Mentre il viaggio della RU è impantanato in tanto amore caritatevole per le donne e nella confusione di ruoli e competenze tra Aifa e ministero della Sanità, lo zelante Gasparri, insieme a Quagliarello e Bianconi, presenta il 1 dicembre 2009 (questa volta senza clamore mediatico) la proposta di legge n° 1915, per modificare il primo articolo del codice civile: la soggettività giudica, ovvero l’essere portatori di diritti, non si abbia come è attualmente previsto al momento della nascita, ma bensì appena concepiti (diritti ereditari esclusi). Per buona memoria, un’iniziativa analoga a questa del senatore Gasparri era stata promossa dal Movimento per la vita con una legge di iniziativa popolare nel 1995.

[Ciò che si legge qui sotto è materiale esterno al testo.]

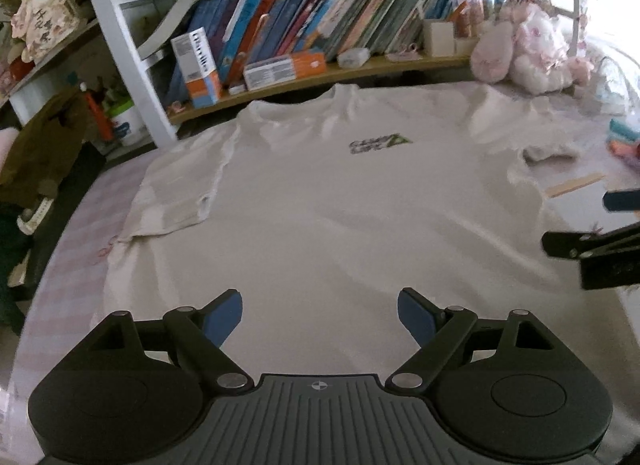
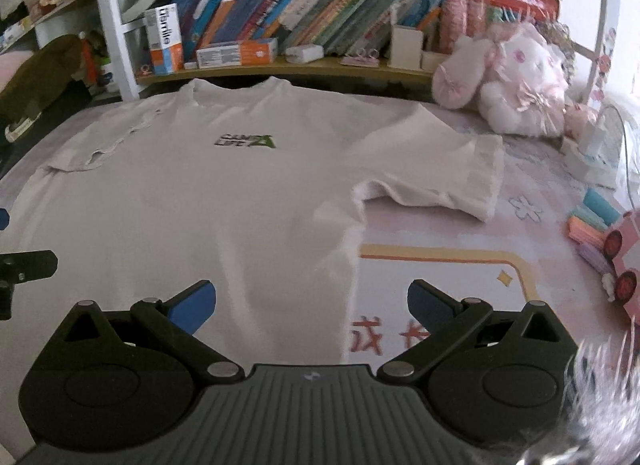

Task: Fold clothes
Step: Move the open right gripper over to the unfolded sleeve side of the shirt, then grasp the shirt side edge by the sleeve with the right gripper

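Note:
A white T-shirt (image 1: 320, 209) with a small dark and green chest print lies flat and face up on the table, collar toward the bookshelf, both short sleeves spread out. My left gripper (image 1: 320, 315) hovers above the shirt's lower body, jaws wide open, nothing between them. In the right wrist view the same T-shirt (image 2: 208, 201) fills the left and middle. My right gripper (image 2: 312, 305) hangs open over the shirt's lower right side edge, nothing between its blue pads. The right gripper (image 1: 596, 253) also shows at the right edge of the left wrist view.
A bookshelf (image 1: 320, 73) packed with books and boxes stands right behind the collar. A pink plush toy (image 2: 516, 81) sits at the back right. Coloured pastel blocks (image 2: 592, 221) and a pink toy lie at the right. The pink patterned mat (image 2: 460, 265) shows beside the shirt.

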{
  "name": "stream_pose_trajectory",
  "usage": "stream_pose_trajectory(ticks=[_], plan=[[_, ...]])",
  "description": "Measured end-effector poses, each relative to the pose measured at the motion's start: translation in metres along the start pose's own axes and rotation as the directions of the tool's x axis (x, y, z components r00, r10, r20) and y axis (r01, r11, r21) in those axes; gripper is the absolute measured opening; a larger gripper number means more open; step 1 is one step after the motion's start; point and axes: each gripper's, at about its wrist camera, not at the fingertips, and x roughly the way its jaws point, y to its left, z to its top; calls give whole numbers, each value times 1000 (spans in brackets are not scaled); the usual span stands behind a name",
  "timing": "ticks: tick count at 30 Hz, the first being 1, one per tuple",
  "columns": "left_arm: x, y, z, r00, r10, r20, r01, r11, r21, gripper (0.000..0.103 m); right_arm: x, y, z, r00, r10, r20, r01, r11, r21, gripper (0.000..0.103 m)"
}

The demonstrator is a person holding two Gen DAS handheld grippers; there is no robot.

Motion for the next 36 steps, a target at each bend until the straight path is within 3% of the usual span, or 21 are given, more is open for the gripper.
stream_pose_trajectory(ticks=[8,16,27,36], plan=[[7,-4,3,1000,8,24,-5,993,-117,88,-4,-22,-3,1000,-4,0,4,998,55,103],[23,4,6,1000,2,17,1,988,-157,88,-6,-29,-3,999,-49,-7,49,994,97,103],[37,1,5,999,-37,24,39,997,-68,88,-3,-46,7,993,-118,-22,120,968,220,103],[36,15,-1,999,-35,27,37,997,-73,88,-1,-67,13,981,-186,-46,191,933,306,103]])
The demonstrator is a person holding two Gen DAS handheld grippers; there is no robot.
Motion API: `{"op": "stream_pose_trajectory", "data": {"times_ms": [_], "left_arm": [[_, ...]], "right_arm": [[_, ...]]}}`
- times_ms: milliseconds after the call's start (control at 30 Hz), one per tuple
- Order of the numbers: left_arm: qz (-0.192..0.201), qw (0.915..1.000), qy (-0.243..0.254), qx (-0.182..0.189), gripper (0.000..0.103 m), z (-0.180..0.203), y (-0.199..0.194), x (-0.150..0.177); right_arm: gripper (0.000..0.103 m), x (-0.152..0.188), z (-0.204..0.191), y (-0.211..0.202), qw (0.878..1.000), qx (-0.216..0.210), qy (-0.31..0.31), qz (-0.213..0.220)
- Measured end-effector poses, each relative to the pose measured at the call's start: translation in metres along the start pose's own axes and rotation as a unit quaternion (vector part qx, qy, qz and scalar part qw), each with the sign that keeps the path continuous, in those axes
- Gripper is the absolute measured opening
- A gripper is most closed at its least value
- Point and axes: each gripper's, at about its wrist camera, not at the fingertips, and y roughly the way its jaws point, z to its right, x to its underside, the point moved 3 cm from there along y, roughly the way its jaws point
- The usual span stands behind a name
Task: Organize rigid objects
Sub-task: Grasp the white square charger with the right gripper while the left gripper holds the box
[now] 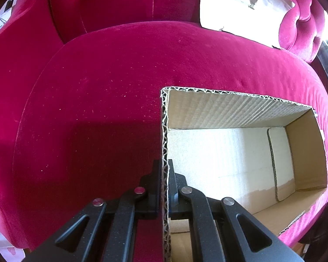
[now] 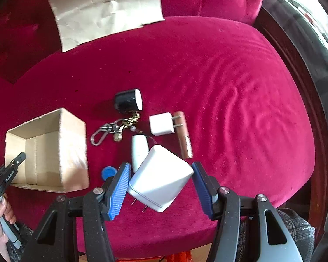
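The right gripper (image 2: 160, 182) clamps one large white charger (image 2: 160, 178) between its blue pads, lifted off the red cushion (image 2: 229, 87). Beyond its fingertips lie one small white plug (image 2: 161, 124), one black cylinder (image 2: 128, 100), one keychain (image 2: 116, 127), one brown tube (image 2: 184, 134) and one blue cap (image 2: 109, 172). To its left, the left gripper (image 1: 165, 174) pinches one cardboard box (image 1: 229, 109) by its wall.

Cardboard box (image 2: 54, 148) left of keychain (image 2: 113, 128), small charger (image 2: 161, 124) right, on cushion (image 2: 229, 87)
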Motion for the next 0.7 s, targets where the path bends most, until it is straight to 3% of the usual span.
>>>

Ma mai ammessa alla discussione parlamentare. Il 3 dicembre 2009, intanto, il Consiglio di amministrazione dell’Aifa si riunisce in via straordinaria: esprime apprezzamento per le precisazioni del ministro Sacconi, ma riconferma il suo ok alla vendita della RU486. E finalmente lunedì 29 marzo 2010, mentre riaprivano i seggi per le votazioni regionali, che avrebbero dato (per un pugno di voti) Emma Bonino nel Lazio e Mercedes Bresso in Piemonte sconfitte, e il pienone a Formigoni in Lombardia… E tanto altro al partito dell’amore… un Tir pieno di pillole RU486 arrivava a Milano… A compimento del lungo viaggio italiano per la legalità della RU486.